Tribuo is a library designed to be incorporated into larger programs. Therefore, we consider the trust boundary to live somewhere outside of Tribuo in the larger program. While we provide data loaders, we expect them to be used on trusted or cleaned data. We expect that the larger program will control access to Tribuo's interfaces. Tribuo's data loaders and other interfaces perform defensive copying and other standard procedures when user code crosses over into Tribuo's internals. For performance reasons, however, this defensive behavior is not generally the case for calls within Tribuo (e.g., the linear algebra library exposes mutable state to reduce copying).
Tribuo models are stored as Java serialized objects. Due to the inherent issues
with Java serialization, these object files should only be loaded and saved to
trusted locations where third parties do not have access. We have provided a
JEP 290 filter
which will allow the deserialization of only the classes found in the Tribuo
library. This filter should be enabled on the code paths which deserialize
models or datasets. As Tribuo supports Java 8+, and JEP 290 is an addition to
the Java 8 API from 8u121, the best way to use the filter for the main
programs provided with Tribuo is by setting it as a process-wide flag.
Additionally, when running with a security manager, Tribuo will need access to
the relevant filesystem locations to load or save model files. See the section
on Configuration for more details.
In Tribuo 4.3 we introduced protobuf based serialization for all supported Java serializable types. This is the preferred serialization mechanism, and Java serialization support will be removed in the next major release of Tribuo.
Tribuo provides a SQL interface that can load data via a JDBC connection. As it's frequently necessary to load data via a joined query from an unknown schema, Tribuo does not validate the input SQL. It is expected that the program developer will perform this validation since they know the schema from which they are loading. Tribuo supports connections via public key wallets via JDBC. To use this functionality, supply the wallet configuration to the JVM as a system property and use the constructors that accept a java.util.Properties instance with the appropriate configuration.
Tribuo uses several native libraries via JNI interfaces. Native code has different considerations as compared to pure Java code because native code can cause issues in the running JVM. We are active contributors to all the native ML libraries that Tribuo uses, and we fix issues upstream if we find them. Nevertheless, you should think carefully before running a model that requires native code inside an application container like a JavaEE or JakartaEE server. Multiple instances of Tribuo running inside separate containers may cause issues with JNI library loading due to ClassLoader security considerations.
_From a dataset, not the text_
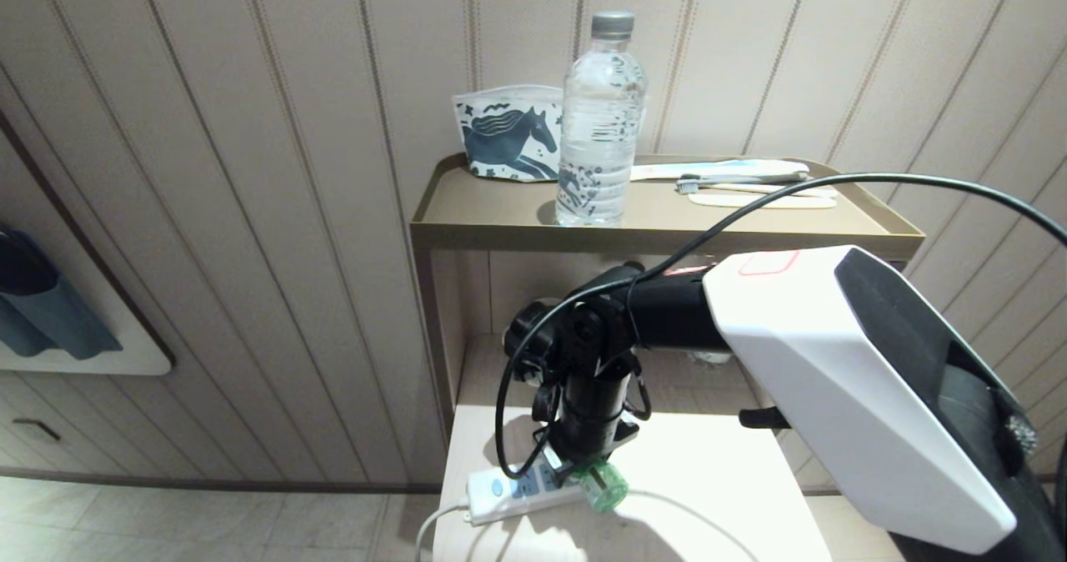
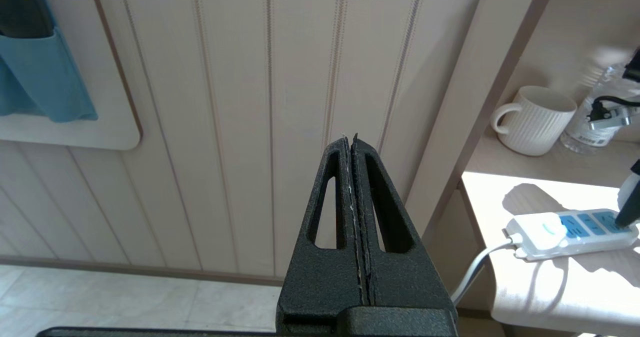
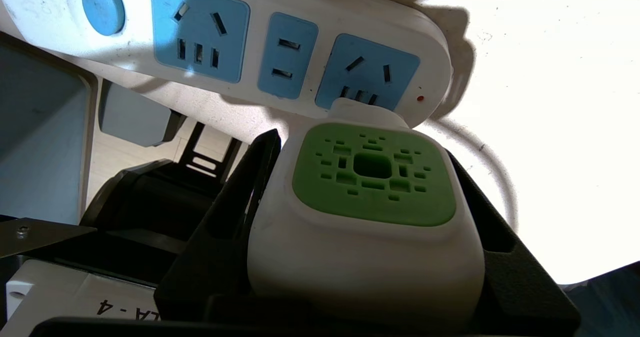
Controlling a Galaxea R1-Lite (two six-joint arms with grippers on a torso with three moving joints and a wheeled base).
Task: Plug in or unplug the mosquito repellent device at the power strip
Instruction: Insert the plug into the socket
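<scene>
The mosquito repellent device [image 3: 372, 177] has a white body and a green vented top, and its green bottle [image 1: 604, 485] shows in the head view. My right gripper [image 3: 360, 147] is shut on its two sides, low over the white table. The device's plug end meets the last blue socket panel of the power strip [image 3: 135, 7], beside a small red light; its prongs are hidden. The power strip [image 1: 517, 489] lies near the table's front left corner. My left gripper [image 2: 350, 139] is shut and empty, off to the left and facing the wall.
A water bottle [image 1: 600, 120], a horse-print pouch [image 1: 508, 145] and a toothbrush [image 1: 750, 183] sit on the upper shelf. A white mug [image 2: 537, 122] stands on the lower shelf behind the strip. The strip's white cord [image 1: 433, 529] hangs over the table's left edge.
</scene>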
Tribuo uses OLCUT's configuration and provenance systems, which use reflection to construct and inspect classes. Therefore, when running with a Java security manager, you need to give the OLCUT jar appropriate permissions. We have tested this set of permissions, which allows the configuration and provenance systems to work:
// OLCUT permissions
grant codeBase "file:/path/to/olcut/olcut-core-5.2.0.jar" {
permission java.lang.RuntimePermission "accessDeclaredMembers";
permission java.lang.reflect.ReflectPermission "suppressAccessChecks";
permission java.util.logging.LoggingPermission "control";
permission java.io.FilePermission "<<ALL FILES>>", "read";
permission java.util.PropertyPermission "*", "read,write";
};
The read FilePermission can be restricted to the jars which contain configuration files, configuration files on disk, and the locations of serialised objects. The FilePermission in this example provides access to the complete filesystem because the necessary read locations are program specific. This scope should be narrowed based on your requirements. If you need to save an OLCUT configuration, you will also need to add write permissions for the save location.
Tribuo uses ForkJoinPool
for parallelism, which requires the modifyThread
and modifyThreadGroup
privileges when running under a java.lang.SecurityManager
.
Therefore classes which have parallel execution inside will require those
permissions in addition to the ones listed for OLCUT above.
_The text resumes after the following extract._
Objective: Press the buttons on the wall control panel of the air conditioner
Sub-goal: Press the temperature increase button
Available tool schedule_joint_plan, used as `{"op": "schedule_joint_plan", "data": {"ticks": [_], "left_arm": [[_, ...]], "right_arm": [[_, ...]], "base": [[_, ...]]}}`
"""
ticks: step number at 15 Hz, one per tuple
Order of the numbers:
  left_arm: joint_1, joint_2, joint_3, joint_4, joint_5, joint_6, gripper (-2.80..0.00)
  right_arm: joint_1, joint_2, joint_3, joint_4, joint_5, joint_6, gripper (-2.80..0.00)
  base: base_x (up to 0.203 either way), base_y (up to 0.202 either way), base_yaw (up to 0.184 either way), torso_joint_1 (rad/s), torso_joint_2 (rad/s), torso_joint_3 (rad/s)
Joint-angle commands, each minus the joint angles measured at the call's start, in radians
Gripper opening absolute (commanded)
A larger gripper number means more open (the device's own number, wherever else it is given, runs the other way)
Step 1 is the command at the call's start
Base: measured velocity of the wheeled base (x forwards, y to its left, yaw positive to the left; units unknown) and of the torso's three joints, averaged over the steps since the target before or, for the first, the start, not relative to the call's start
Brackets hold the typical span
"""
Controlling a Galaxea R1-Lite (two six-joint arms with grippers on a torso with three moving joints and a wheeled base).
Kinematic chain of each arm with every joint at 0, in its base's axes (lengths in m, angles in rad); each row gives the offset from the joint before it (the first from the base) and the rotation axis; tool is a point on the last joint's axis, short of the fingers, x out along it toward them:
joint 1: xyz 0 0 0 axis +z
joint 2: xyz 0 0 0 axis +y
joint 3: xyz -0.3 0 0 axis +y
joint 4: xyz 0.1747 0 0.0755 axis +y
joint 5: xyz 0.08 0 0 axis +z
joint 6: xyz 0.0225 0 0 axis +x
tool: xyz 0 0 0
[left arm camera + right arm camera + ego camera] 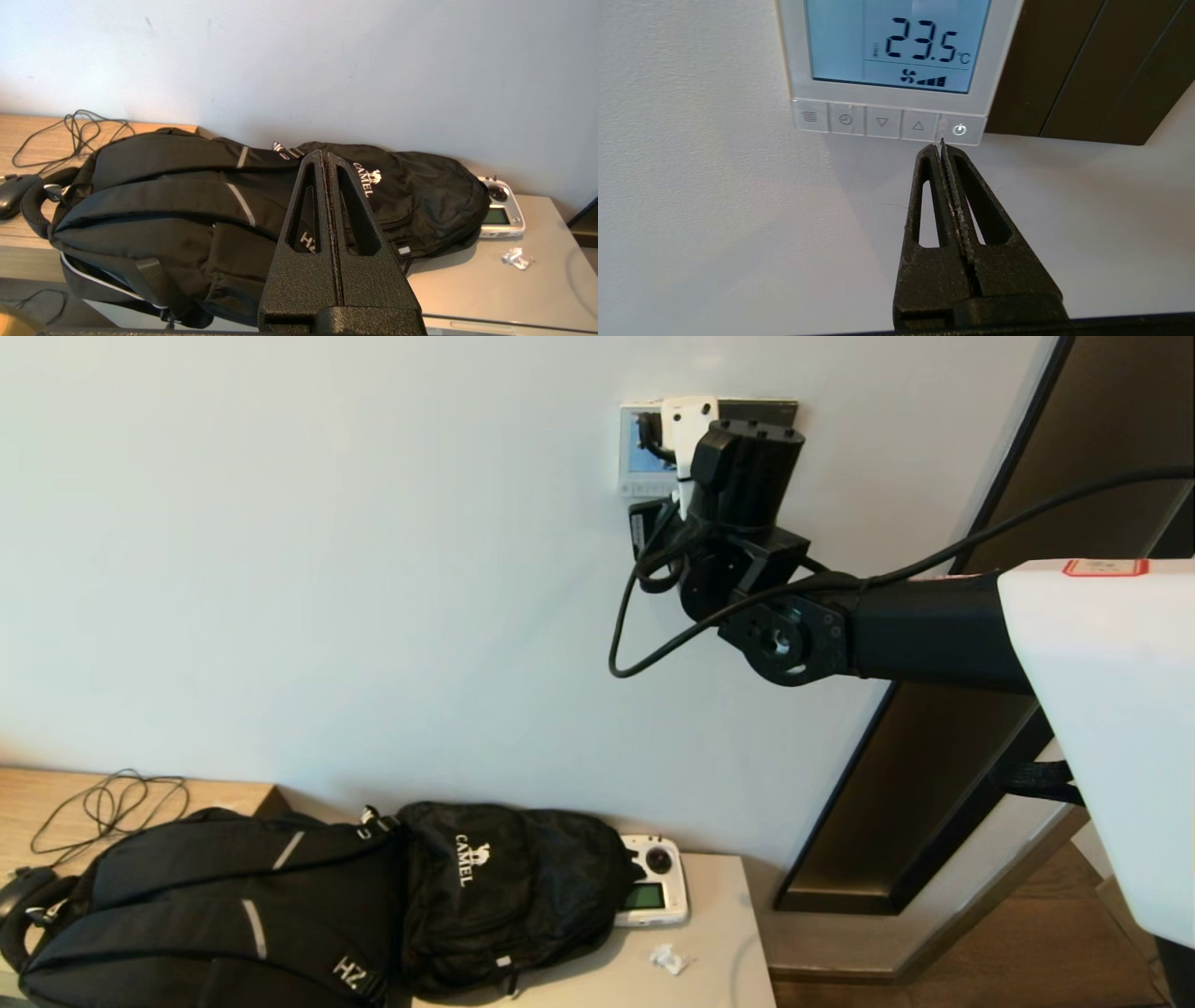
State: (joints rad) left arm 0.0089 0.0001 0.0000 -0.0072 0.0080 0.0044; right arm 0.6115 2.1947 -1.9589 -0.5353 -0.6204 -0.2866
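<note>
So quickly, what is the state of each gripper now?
Left gripper: jaws closed, holding nothing, above the black backpack.
Right gripper: jaws closed, holding nothing, tips just below the buttons of the wall control panel.

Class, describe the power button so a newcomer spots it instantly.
Find the white control panel with its lit blue screen on the wall. Along its bottom edge runs a row of five buttons. The power button is the end one nearest the dark plate, marked with a glowing circle.
</note>
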Motion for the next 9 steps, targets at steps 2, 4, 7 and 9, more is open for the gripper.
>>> {"op": "schedule_joint_plan", "data": {"ticks": [2,4,7,9], "left_arm": [[0.0,-0.002,0.0,0.0,0.001,0.0,-2.8],[0.0,-0.002,0.0,0.0,0.0,0.0,-2.8],[0.0,-0.002,0.0,0.0,0.001,0.002,-2.8],[0.0,-0.002,0.0,0.0,0.001,0.0,-2.8]], "right_arm": [[-0.004,0.01,-0.001,-0.003,-0.004,-0.002,-2.8],[-0.007,0.017,-0.001,-0.002,-0.002,-0.002,-2.8],[-0.007,0.026,-0.012,-0.002,-0.001,-0.002,-2.8],[-0.007,0.025,-0.012,-0.004,0.005,-0.002,-2.8]], "base": [[0.0,0.0,0.0,0.0,0.0,0.0],[0.0,0.0,0.0,0.0,0.0,0.0],[0.0,0.0,0.0,0.0,0.0,0.0],[0.0,0.0,0.0,0.0,0.0,0.0]]}}
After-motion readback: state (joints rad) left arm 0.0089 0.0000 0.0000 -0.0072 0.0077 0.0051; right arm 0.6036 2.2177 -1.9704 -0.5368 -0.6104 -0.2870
File read and write permissions are necessary for Tribuo to be able to load and save models; therefore, you'll need to grant Tribuo those permissions using a similar snippet when running with a security manager.
As a library incorporated into other programs, Tribuo expects it's inputs to be checked by the wider program; however, there are threats which are specific to ML systems that can result in model or data leakage.
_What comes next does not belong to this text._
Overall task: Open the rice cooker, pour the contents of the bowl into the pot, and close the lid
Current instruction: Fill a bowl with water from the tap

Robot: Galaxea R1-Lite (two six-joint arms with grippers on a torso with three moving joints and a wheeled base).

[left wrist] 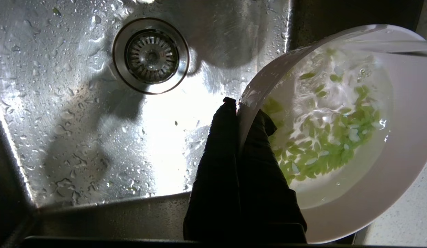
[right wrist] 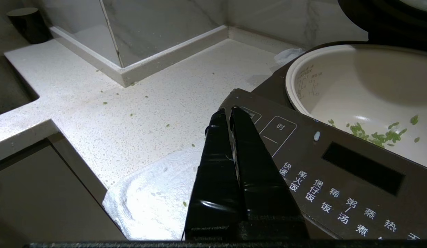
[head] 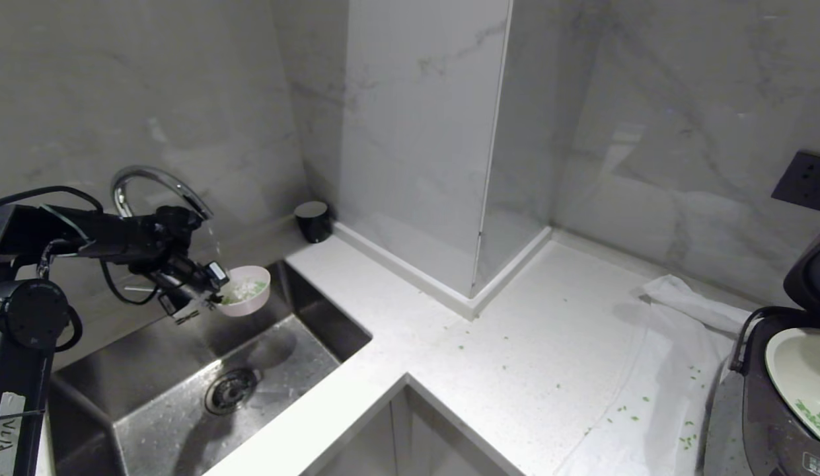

Threat | Description | Exposed Assets | Possible Mitigations |
---|---|---|---|
Model replication | If an attacker can repeatedly query the model, where they either know or control the features, and they can observe the full prediction (e.g., the complete predicted probability distribution) for each query, then this can provide sufficient information for them to replicate the model. If the model is considered an important asset, allowing an attacker to copy it could be detrimental. | The model parameters | Only return a small number of predictions (i.e., the top n) or do not provide the probability distribution. This slows down the attack, but does not completely prevent it. Other mitigations such as employing rate limiting or preventing the attacker from controlling or observing the feature inputs are necessary to fully prevent this attack. |
Training metadata leak | The model file contains information about the training data such as the feature names, number of features, and number of examples. This information is potentially sensitive, as in the case of bigrams or trigrams from text. | Training metadata | Firstly, treat model files as confidential if the data itself is confidential. Secondly, use Tribuo's methods for one-way hashing of the feature names. Hashing prevents attackers from trivially discovering the features without needing to complete the process of supplying the input text and testing if the model output changes. Thirdly, other information present in the model file, such as the number of examples, can be redacted by removing the provenance information before the model is deployed. |
Training data leak | If an attacker can repeatedly query the model, it's possible for an attacker to find specific training data points that are part of the training data set. This attack is accomplished by measuring the confidence of the prediction (as training data points usually have a predicted confidence close to 1.0). | Training data | The most important mitigation is to treat model files as confidential if the training data is confidential. Once access to the model has been prevented, the mitigations for model replication apply. This attack is a variant of model replication that usually requires some foreknowledge of the identity of the training corpus. |